• [WHAT IS NEEDED]: If a record holds a picture, drop the picture and return the rest of the record word for word.

• [DATASET EXTRACT]:

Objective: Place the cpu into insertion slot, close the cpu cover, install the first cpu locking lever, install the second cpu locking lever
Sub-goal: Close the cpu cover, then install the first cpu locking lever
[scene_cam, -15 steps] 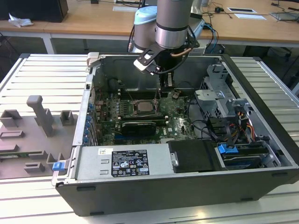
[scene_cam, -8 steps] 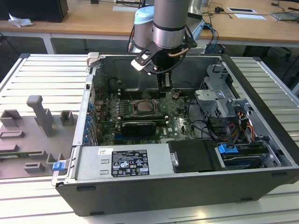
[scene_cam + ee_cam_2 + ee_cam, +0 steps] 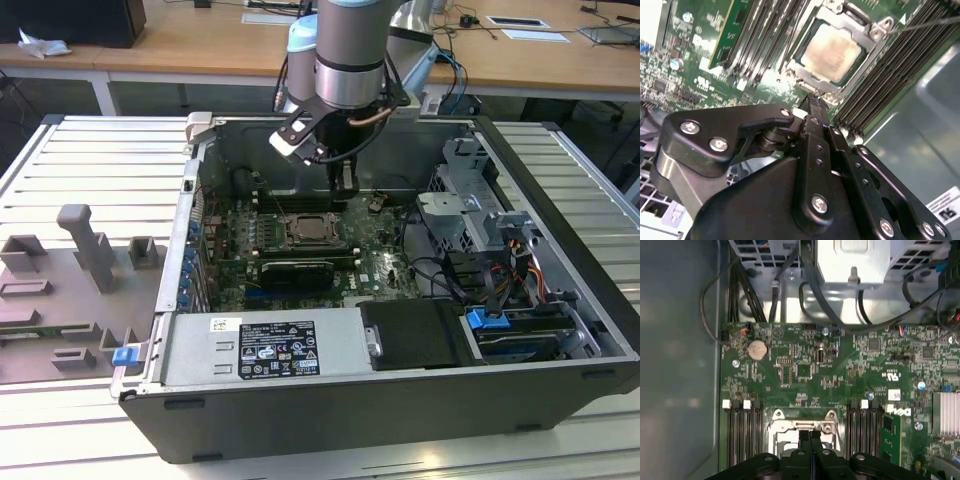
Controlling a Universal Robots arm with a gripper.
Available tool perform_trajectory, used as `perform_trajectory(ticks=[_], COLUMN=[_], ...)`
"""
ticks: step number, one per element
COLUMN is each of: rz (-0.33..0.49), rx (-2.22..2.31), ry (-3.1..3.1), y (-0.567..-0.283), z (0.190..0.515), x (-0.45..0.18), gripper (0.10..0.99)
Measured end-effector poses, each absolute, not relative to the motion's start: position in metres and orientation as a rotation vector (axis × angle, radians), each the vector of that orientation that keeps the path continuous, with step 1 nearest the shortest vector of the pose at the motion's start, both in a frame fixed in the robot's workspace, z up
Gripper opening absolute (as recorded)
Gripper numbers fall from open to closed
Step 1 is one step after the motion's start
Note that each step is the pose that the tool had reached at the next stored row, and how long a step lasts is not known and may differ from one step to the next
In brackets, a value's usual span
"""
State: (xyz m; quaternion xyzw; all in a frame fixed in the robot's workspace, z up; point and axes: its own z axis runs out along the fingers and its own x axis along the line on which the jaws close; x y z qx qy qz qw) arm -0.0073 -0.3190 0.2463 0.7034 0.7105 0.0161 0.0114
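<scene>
Arm over open computer case (image 3: 560, 300): CPU seated, lever stage in hand.

The cpu (image 3: 832, 50) lies in the insertion slot (image 3: 312, 232) with the cpu cover (image 3: 847, 17) apparently down around it. The gripper (image 3: 812, 102), fingers pressed together and empty, points at the cover's near edge. A thin locking lever (image 3: 925, 24) seems unlatched. By my judgement, latching it calls for a steady sideways push without slipping onto the green board (image 3: 800, 370).
</scene>
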Motion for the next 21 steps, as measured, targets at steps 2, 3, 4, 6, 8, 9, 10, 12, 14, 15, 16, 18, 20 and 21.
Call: perform_trajectory(ticks=[2,3,4,6,8,9,10,12,14,15,16,18,20,21], rz=[0.050,0.049,0.048,0.048,0.048,0.048,0.048,0.048,0.048,0.048,0.048,0.048,0.048,0.048], rx=[2.194,2.194,2.193,2.192,2.191,2.191,2.191,2.191,2.191,2.191,2.191,2.191,2.191,2.191], ry=[2.217,2.218,2.219,2.221,2.221,2.222,2.222,2.222,2.222,2.222,2.222,2.222,2.222,2.222], y=[-0.319,-0.319,-0.319,-0.318,-0.318,-0.318,-0.318,-0.318,-0.318,-0.318,-0.318,-0.318,-0.318,-0.318], z=[0.244,0.243,0.242,0.241,0.241,0.241,0.241,0.240,0.240,0.240,0.240,0.240,0.240,0.240], x=[-0.015,-0.019,-0.023,-0.029,-0.034,-0.037,-0.037,-0.039,-0.041,-0.041,-0.041,-0.042,-0.042,-0.042], gripper=[0.106,0.106,0.106,0.106,0.106,0.106,0.106,0.106,0.106,0.106,0.106,0.106,0.106,0.106])
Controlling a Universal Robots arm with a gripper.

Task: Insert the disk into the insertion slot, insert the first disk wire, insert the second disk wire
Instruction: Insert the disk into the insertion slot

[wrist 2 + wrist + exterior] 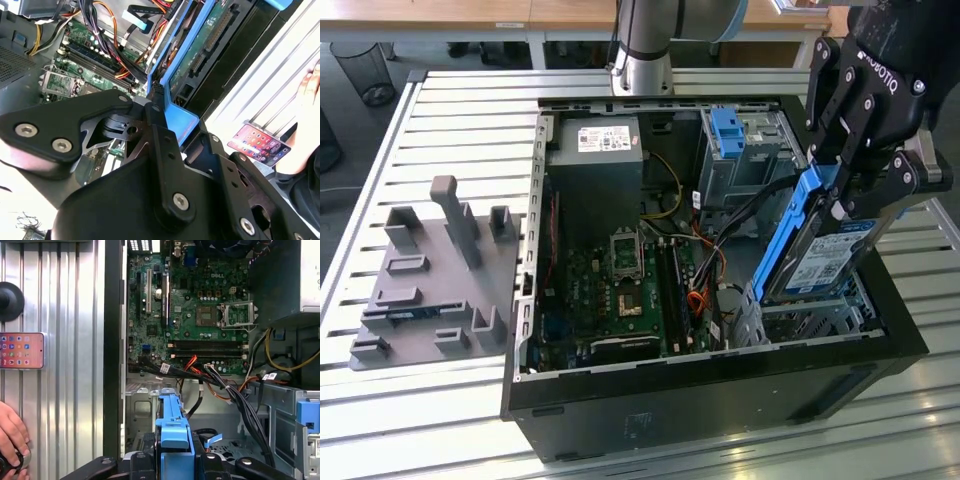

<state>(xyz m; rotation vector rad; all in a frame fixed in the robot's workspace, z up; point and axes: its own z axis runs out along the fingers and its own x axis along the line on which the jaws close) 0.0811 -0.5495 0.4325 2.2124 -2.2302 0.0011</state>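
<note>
Gripping the tilted disk (825, 262), our fingers (828, 115) are closed on its blue carrier (172, 432); it is not yet seated in the insertion slot (815, 320) just below them. We judge all three steps remain.

**One of Almost Everything, Two Drive Cages**

The exterior view gives one slatted metal table (470, 110), one open computer case (720, 405), one robot arm (645, 45) at twelve o'clock of the case, one gripper (840, 205), and one disk (825, 262) in a blue carrier at three o'clock. Inside the case are one motherboard (610, 290), one power supply (595, 160), one CPU socket (623, 245) and two drive cages: the tall grey cage (740, 150) at one o'clock and the insertion slot (810, 315) at four o'clock. One grey fixture plate (430, 290) lies at nine o'clock of the case, and one waste basket (368, 70) at ten o'clock. The first wrist view adds one phone (21, 350), one hand (11, 437) and one black round knob (7, 300).
</note>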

• [ANSWER SPACE]:
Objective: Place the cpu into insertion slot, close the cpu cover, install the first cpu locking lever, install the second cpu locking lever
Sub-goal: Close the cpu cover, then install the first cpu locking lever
[scene_cam, -15 steps] 
[scene_cam, -8 steps] 
[scene_cam + ee_cam_2 + ee_cam, +0 steps] 
Controlling a Universal Robots arm with a gripper.
Available tool perform_trajectory, used as `perform_trajectory(ticks=[_], COLUMN=[_], ...)`
"""
ticks: step number, one per element
COLUMN is each of: rz (-0.33..0.49), rx (-2.22..2.31), ry (-3.1..3.1), y (-0.567..-0.283), z (0.190..0.515), x (-0.45..0.18), gripper (0.10..0.99)
Measured end-effector poses, each absolute, not relative to the motion's start: position in metres and orientation as a rotation vector (axis × angle, radians), each the vector of that orientation that keeps the path continuous, with step 1 nearest the shortest vector of the pose at the motion's start, both in a frame fixed in the robot's workspace, z up
Gripper opening absolute (as recorded)
Gripper numbers fall from open to closed
Step 1 is one step after the motion's start
Note that each step is the pose that the tool had reached at the next stored row, and how long a step lasts is not known and may differ from one step to the next
In brackets, a value's usual span
"""
State: (xyz m; quaternion xyzw; all in a frame fixed in the robot's workspace, z up; point and axes: its own z axis runs out along the fingers and its own x axis along the line on which the jaws close; x y z qx qy qz qw) arm -0.0073 -0.3190 0.2463 0.7034 0.7105 0.0161 0.0114
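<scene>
Arm over open computer case (image 3: 560, 300): CPU seated, lever stage in hand.

The cpu (image 3: 832, 50) lies in the insertion slot (image 3: 312, 232) with the cpu cover (image 3: 847, 17) apparently down around it. The gripper (image 3: 812, 102), fingers pressed together and empty, points at the cover's near edge. A thin locking lever (image 3: 925, 24) seems unlatched. By my judgement, latching it calls for a steady sideways push without slipping onto the green board (image 3: 800, 370).
</scene>
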Motion for the next 21 steps, as measured, targets at steps 2, 3, 4, 6, 8, 9, 10, 12, 14, 15, 16, 18, 20 and 21.
Call: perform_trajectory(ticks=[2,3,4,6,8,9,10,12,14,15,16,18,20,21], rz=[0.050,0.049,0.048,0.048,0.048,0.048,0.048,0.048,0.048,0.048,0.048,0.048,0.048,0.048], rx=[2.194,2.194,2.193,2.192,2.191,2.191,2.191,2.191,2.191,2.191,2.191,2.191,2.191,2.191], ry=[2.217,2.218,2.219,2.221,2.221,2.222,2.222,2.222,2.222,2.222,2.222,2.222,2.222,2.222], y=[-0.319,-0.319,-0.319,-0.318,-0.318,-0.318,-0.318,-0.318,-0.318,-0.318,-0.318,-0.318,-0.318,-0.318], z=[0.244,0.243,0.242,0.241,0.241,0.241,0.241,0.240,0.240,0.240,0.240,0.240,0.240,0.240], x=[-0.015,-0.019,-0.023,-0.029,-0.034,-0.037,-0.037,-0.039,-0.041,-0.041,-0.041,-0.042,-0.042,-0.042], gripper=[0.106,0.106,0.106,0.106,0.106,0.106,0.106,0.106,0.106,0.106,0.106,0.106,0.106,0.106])
Controlling a Universal Robots arm with a gripper.

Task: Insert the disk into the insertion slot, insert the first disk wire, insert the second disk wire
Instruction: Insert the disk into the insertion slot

[wrist 2 + wrist + exterior] 

<state>(xyz m; rotation vector rad; all in a frame fixed in the robot's workspace, z up; point and axes: its own z axis runs out along the fingers and its own x axis along the line on which the jaws close) 0.0811 -0.5495 0.4325 2.2124 -2.2302 0.0011</state>
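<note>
Gripping the tilted disk (825, 262), our fingers (828, 115) are closed on its blue carrier (172, 432); it is not yet seated in the insertion slot (815, 320) just below them. We judge all three steps remain.

**One of Almost Everything, Two Drive Cages**

The exterior view gives one slatted metal table (470, 110), one open computer case (720, 405), one robot arm (645, 45) at twelve o'clock of the case, one gripper (840, 205), and one disk (825, 262) in a blue carrier at three o'clock. Inside the case are one motherboard (610, 290), one power supply (595, 160), one CPU socket (623, 245) and two drive cages: the tall grey cage (740, 150) at one o'clock and the insertion slot (810, 315) at four o'clock. One grey fixture plate (430, 290) lies at nine o'clock of the case, and one waste basket (368, 70) at ten o'clock. The first wrist view adds one phone (21, 350), one hand (11, 437) and one black round knob (7, 300).
</note>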

Above is the complete output.